Integration with ongoing MSR .NET projects.

.NET Services built in the Systems and Networking group at MSR provide a compelling avenue for demonstrating and validating the proposed frameworks. Thus, after having consulted with Marvin Theimer, we propose to integrate and demonstrate the frameworks described above in the context of the Herald global eventing service that Marvin and his colleagues are building. By maintaining data invariants for Herald service components at all levels (simple components, single machines, groups of machines, and system wide), we will be able to measure the effect on availability of satisfying these invariants. By monitoring intra-component as well as inter-component dependencies in Herald, we will be able to implement and compare various replica management policies, thereby obtaining a better understanding of scenarios where global information is necessary and how to distribute the cost of repair over the global system. By injecting faults in Herald, we will be able to collect fault data about long running .NET services much faster than we have collected fault that really occurred in the Aladdin home network installations.

References

1. Arora, A. and S. Kulkarni. Detectors and correctors: A theory of fault-tolerance components. in International Conference on Distributed Computing Systems. 1998.
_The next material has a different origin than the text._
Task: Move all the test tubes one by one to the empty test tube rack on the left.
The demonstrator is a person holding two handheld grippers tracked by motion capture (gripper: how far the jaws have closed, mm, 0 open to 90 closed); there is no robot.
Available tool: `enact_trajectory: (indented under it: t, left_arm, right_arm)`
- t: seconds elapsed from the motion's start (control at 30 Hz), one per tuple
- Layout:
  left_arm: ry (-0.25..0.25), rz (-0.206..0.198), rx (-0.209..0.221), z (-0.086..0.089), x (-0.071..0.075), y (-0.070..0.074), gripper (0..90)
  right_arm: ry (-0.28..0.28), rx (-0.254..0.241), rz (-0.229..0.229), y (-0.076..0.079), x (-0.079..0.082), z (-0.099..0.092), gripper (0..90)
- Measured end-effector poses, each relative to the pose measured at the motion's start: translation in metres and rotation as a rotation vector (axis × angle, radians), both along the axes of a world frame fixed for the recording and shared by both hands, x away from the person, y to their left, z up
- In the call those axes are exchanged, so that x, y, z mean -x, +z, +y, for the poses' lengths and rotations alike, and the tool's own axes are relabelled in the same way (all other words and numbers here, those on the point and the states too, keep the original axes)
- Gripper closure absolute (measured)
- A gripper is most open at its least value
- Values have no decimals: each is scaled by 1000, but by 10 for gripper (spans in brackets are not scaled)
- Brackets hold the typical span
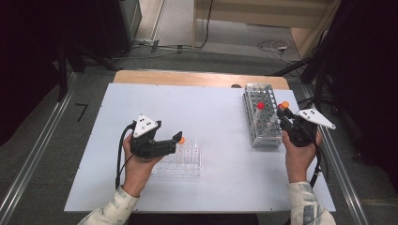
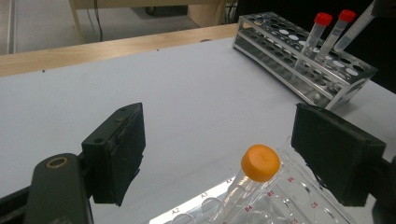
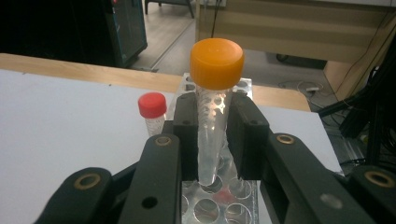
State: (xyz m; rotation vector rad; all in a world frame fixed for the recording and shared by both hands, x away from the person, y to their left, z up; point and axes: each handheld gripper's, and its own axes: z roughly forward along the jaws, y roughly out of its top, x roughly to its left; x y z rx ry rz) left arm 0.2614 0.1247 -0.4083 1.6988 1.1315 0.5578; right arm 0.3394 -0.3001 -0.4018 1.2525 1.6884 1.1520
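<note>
Orange-cap tube point(image 3: 211, 116) w/ tip above metal rack point(image 3: 219, 205)

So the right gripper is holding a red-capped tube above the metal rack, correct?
Not quite: the tube gripped by the right gripper has an orange cap, as the right gripper view shows. The red-capped tube stands in the metal rack. The rest is right.

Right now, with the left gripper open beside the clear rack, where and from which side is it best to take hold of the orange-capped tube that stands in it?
Probably grip the clear body just under the orange cap of the tube. It leans in the clear rack, and its upper part stands free above the holes. The left gripper is open with a pad on either side, so closing level from the sides fits the round shaft.
</note>
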Motion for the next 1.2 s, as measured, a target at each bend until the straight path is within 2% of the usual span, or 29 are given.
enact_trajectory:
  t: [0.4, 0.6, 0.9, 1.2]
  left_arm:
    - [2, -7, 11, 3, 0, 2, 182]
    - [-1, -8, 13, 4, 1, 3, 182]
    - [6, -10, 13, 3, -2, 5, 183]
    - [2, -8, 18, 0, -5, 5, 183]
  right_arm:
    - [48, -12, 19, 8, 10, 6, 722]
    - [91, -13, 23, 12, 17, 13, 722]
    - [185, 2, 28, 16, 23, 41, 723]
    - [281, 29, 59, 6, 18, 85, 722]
2. Wang, Y.-M., W. Russell, A. Arora, J. Xu, and R. Jagannathan. Towards dependable home networking: An experience report. in International Conference on Dependable Systems and Networks (ICDSN'2000). 2000. Seattle.

3. Wang, Y.-M., W. Russell, and A. Arora. A toolkit for building dependable and extensible home networking applications. in Fourth USENIX Windows Systems Symposium USENIX-WIN'2000. 2000. Seattle.

4. Arora, A. and M. Theimer, Agenda for fault-tolerant distributed computing in .NET. 2001, The Ohio State University and Microsoft Research.

5. Arora, A. and M. Theimer, Service evolution framework. 2001, The Ohio State University and Microsoft Research.